# Ultima Online: a gaming reminiscence.



## Foxbat (Nov 1, 2017)

I don't play many games nowadays, and if I do, I much prefer single-player strategy to online multi. But there was a time when it was oh, so different and I spent a couple of years wandering the realms of one particular MMORPG. Circa 2000, my alter ego was a character called Furuneo and my adventures took place in Ultima Online. There were a few reasons why I chose this particular MMORPG but the most glaring was my familarity with the Ultima series from earlier years. At first, when I joined I used to hang out at the local cemetery where I (and others) would battle the continuously spawning undead and skeletons. This was a place where newbies could hone their skills without fear of being overcome by too-powerful monsters. Then, I wandered the wilderness, learned to train horses and heal others, went on a few quests with fellow adventurers and finally bought a ship.

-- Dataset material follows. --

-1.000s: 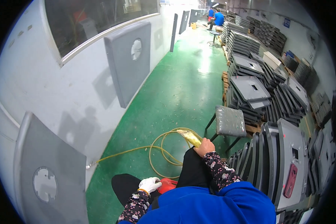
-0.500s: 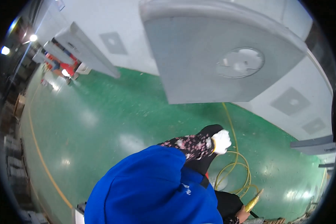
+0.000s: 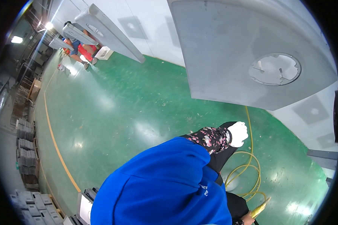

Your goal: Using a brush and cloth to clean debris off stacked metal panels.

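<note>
My left hand (image 3: 238,134), in a white glove, rests at my bent knee with its fingers curled in. The glare on the glove hides their detail and anything within them. At the bottom edge, my right hand (image 3: 248,218) is bare and closed round a yellow tapered tool (image 3: 260,208). The tool tilts up and to the right, and its lower part is covered by the hand. A yellow hose (image 3: 260,172) lies in loose loops beside my legs, one loop passing close to the tool's tip.
A large grey panel (image 3: 221,71) with a round cut-out stands ahead, before a pale wall (image 3: 154,41). Far left, a person (image 3: 79,45) sits among similar panels near a white bin (image 3: 104,53). Stacked grey parts (image 3: 26,150) line the left side, beyond a yellow floor line (image 3: 58,146).
The view has shifted, so the panel, hose and both hands appear farther right, and more of the left side shows. My right hand still grips the yellow tool; my left stays at the knee.
</note>
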`<act>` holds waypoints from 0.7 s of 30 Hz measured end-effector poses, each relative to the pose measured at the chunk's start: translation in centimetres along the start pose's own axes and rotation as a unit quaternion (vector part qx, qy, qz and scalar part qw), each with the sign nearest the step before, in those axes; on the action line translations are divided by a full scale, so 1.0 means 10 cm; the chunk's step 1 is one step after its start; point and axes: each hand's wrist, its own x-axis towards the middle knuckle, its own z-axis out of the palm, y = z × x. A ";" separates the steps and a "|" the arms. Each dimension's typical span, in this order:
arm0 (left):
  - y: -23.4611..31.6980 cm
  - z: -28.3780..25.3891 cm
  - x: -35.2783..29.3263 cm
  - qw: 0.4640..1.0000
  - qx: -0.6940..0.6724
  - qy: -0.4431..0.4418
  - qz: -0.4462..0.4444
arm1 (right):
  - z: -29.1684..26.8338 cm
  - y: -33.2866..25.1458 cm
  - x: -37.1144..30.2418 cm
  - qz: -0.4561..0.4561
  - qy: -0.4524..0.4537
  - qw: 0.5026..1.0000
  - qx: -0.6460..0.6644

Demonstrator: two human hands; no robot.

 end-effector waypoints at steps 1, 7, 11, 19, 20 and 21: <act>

With great excitement, I set off to explore the seas of Ultima only to find that they were empty and that I was bored. Everybody else seemed content to stay where they were just increasing their stats. Life seemed pointless and so I left. I'd enjoyed it for a time but now, I was left asking that age-old Star Trek question just like V'eeger. _Is this all that I am? Is there nothing more?
_
I tried a few other MMORPGs but none could return me to the initial fun I had with Ultima. So endeth my time online.

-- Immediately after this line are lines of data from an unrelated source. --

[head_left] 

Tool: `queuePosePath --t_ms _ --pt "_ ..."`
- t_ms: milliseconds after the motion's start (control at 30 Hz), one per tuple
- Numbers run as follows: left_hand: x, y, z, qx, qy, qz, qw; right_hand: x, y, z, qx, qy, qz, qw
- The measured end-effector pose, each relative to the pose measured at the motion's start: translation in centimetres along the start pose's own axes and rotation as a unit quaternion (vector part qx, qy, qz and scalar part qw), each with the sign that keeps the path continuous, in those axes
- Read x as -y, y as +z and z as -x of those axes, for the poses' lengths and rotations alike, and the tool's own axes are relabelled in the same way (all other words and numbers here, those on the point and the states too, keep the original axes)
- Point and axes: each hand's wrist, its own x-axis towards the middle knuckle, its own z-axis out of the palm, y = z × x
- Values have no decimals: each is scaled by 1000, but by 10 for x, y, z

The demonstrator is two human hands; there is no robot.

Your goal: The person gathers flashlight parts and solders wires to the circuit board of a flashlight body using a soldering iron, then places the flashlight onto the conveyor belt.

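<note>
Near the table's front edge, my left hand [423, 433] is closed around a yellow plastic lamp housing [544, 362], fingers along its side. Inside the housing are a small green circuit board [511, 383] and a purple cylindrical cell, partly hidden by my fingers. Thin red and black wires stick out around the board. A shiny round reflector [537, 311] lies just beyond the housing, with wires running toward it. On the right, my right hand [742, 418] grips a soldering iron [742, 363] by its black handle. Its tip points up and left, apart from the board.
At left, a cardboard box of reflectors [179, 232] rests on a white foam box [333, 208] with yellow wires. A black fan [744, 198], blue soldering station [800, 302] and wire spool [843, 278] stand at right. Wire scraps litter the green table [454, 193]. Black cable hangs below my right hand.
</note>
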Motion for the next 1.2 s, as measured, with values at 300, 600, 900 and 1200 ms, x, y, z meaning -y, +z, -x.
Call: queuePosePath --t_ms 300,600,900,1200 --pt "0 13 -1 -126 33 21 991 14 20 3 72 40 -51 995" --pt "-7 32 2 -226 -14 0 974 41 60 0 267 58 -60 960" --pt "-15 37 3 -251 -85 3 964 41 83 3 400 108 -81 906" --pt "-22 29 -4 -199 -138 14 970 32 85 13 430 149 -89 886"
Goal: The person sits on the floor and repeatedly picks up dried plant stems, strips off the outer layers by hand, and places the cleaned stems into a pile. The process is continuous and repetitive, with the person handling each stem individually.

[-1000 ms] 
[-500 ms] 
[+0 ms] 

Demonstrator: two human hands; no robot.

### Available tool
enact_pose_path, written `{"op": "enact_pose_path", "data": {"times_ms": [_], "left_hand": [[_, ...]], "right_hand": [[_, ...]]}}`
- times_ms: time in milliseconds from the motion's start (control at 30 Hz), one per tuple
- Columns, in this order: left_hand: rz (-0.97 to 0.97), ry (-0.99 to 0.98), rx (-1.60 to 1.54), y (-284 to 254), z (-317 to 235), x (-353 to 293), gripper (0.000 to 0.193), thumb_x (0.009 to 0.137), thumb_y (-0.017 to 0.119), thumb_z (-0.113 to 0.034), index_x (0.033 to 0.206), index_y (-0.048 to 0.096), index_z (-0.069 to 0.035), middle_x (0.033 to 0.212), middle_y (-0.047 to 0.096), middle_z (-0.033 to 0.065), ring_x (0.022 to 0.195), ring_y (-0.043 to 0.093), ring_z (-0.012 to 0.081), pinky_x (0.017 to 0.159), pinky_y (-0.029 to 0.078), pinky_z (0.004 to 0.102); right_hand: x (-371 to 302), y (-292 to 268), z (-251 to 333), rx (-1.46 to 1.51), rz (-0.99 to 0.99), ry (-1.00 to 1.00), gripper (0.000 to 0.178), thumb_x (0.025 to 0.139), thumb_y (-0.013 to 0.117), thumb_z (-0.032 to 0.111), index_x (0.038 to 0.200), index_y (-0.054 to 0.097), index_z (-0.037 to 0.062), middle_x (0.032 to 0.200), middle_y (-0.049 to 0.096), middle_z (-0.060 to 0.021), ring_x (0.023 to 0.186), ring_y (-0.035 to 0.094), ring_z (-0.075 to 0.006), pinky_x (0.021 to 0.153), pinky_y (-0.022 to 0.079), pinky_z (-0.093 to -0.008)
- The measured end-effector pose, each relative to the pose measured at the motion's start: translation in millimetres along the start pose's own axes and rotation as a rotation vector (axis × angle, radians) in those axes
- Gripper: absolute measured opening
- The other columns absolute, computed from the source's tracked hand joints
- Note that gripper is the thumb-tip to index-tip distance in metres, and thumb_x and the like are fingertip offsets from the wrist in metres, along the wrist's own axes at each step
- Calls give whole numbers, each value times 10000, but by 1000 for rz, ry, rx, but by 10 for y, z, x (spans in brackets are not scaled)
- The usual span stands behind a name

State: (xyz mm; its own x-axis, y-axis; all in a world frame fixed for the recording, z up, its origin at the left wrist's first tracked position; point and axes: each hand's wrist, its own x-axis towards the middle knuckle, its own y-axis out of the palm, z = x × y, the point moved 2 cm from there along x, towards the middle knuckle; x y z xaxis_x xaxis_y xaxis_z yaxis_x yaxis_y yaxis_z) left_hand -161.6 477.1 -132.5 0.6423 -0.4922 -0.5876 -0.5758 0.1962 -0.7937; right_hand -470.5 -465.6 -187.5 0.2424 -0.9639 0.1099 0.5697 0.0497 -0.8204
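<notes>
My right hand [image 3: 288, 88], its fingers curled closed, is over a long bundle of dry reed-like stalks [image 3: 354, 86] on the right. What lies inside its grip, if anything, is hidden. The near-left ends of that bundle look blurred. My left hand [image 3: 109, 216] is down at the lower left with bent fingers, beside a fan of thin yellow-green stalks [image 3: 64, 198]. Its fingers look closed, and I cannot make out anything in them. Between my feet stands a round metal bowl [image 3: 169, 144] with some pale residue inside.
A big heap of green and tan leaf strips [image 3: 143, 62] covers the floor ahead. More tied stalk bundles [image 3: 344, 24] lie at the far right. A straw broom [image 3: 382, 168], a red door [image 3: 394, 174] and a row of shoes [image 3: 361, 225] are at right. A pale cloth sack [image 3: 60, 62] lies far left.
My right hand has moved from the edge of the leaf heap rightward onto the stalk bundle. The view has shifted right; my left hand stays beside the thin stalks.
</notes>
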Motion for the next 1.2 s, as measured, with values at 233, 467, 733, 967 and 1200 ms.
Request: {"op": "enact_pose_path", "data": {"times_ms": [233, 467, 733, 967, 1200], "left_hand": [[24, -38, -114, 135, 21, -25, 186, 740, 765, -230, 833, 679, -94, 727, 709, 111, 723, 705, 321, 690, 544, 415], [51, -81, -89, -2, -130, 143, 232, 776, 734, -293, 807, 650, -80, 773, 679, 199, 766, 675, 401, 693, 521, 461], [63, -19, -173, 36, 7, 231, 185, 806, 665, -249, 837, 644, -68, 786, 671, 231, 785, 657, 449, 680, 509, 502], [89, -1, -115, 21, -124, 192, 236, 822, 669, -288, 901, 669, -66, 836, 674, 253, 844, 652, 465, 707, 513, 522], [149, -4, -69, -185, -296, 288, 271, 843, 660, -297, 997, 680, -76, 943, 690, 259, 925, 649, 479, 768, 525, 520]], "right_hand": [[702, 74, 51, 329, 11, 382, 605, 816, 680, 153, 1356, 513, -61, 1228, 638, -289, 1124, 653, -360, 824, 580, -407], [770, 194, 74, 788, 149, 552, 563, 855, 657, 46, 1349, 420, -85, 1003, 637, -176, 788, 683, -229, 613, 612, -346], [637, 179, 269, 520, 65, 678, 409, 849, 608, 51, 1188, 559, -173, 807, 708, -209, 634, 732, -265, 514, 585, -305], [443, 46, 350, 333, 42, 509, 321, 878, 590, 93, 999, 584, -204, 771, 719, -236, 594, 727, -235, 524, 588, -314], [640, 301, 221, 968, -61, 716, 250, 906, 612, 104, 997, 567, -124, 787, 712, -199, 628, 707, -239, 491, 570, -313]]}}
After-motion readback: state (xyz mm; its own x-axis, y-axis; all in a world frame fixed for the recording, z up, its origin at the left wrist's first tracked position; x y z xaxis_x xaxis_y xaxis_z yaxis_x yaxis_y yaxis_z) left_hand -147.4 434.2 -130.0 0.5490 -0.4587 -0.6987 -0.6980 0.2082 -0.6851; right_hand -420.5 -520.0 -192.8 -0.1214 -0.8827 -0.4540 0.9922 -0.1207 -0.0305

Today, I was suddenly filled with a question - I wonder what happened to UO? Imagine my surprise (and strange delight)  to find that it's still going. 20 years old and still hanging in there. As Victor Meldrew would say _I don't believe it!
Ultima Online
_
For the uninitiated, here's some info.
18 Years Later, Why Are People Still Playing Ultima Online?

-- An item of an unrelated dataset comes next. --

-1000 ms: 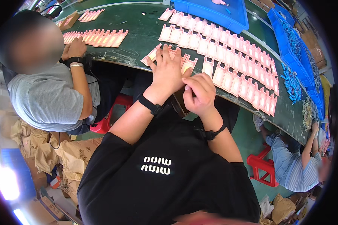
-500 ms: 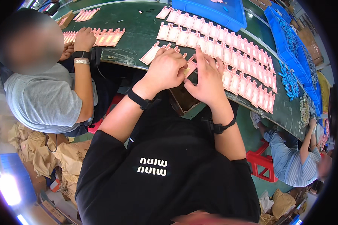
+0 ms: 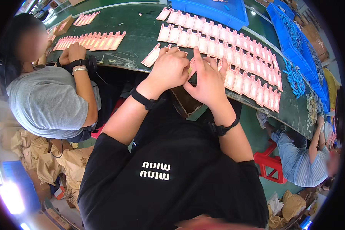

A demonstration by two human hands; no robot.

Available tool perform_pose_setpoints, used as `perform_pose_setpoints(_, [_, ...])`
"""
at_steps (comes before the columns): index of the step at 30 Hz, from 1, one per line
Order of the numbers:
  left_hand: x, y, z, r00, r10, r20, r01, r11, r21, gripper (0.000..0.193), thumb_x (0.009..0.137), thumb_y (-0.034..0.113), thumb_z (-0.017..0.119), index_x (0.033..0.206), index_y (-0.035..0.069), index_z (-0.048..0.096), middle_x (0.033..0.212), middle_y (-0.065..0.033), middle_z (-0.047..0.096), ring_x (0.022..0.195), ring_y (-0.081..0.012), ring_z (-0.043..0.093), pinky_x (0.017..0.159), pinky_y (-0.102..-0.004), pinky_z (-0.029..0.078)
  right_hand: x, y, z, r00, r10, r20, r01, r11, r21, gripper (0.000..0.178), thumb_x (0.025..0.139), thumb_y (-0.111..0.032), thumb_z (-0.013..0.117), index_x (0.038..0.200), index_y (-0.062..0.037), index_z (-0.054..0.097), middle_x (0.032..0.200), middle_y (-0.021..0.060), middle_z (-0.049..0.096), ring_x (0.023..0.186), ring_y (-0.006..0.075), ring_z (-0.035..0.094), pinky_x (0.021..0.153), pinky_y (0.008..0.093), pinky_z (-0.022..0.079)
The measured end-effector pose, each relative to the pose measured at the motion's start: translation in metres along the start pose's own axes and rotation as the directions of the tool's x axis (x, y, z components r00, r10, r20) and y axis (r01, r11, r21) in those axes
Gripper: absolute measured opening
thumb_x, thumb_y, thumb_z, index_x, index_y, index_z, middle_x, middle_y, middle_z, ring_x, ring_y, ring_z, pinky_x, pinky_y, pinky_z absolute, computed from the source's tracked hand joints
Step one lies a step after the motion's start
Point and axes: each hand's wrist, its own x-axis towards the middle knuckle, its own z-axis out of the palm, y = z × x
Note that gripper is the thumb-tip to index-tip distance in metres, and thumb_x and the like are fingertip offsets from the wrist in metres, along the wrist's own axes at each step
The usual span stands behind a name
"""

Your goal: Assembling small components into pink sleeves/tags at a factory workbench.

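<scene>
Several flat pink pieces with pale rectangular middles and notched tops, one of them this pink piece point(image 3: 151, 56), lie in rows on the dark green table point(image 3: 140, 32). My left hand point(image 3: 170, 68) is closed, fingers curled down at the near edge of the rows. At its fingertips shows a small yellowish piece point(image 3: 190, 69), partly hidden. Beside it my right hand point(image 3: 209, 80) has its fingers apart and stretched out over the pink pieces, its thumb close to the left fingertips. What lies beneath both hands is mostly covered.
A blue tray point(image 3: 214, 13) stands behind the rows. Blue bins point(image 3: 301, 48) line the right side, by a pile of small blue parts point(image 3: 294, 80). At left a co-worker point(image 3: 50, 99) handles similar pink pieces; another person point(image 3: 301, 157) sits at right near a red stool point(image 3: 270, 163).
My hands stay nearly in place, with the right hand shifting slightly left toward the left one. The co-worker at left has lifted and turned their head, and their hands moved a little lower and left.
</scene>
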Motion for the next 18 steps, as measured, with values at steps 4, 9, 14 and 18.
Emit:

I said at the start, there were a few reasons why I chose UO so here's information on another that encouraged me to join. In a time where the internet was still in its infancy, where else could somebody assassinate the most invincible of characters (with a ball of fire no less) and make a political statement -all in front of a horror-filled of a live audience?
http://massivelyop.com/2015/10/03/the-game-archaeologist-the-assassination-of-lord-british/

Happy days. I'm even tempted to go back for one last peek but, you know what they say about going back. Perhaps the days of Furuneo, healer, horse whisperer and high seas adventurer are finally over?

Never say never


----------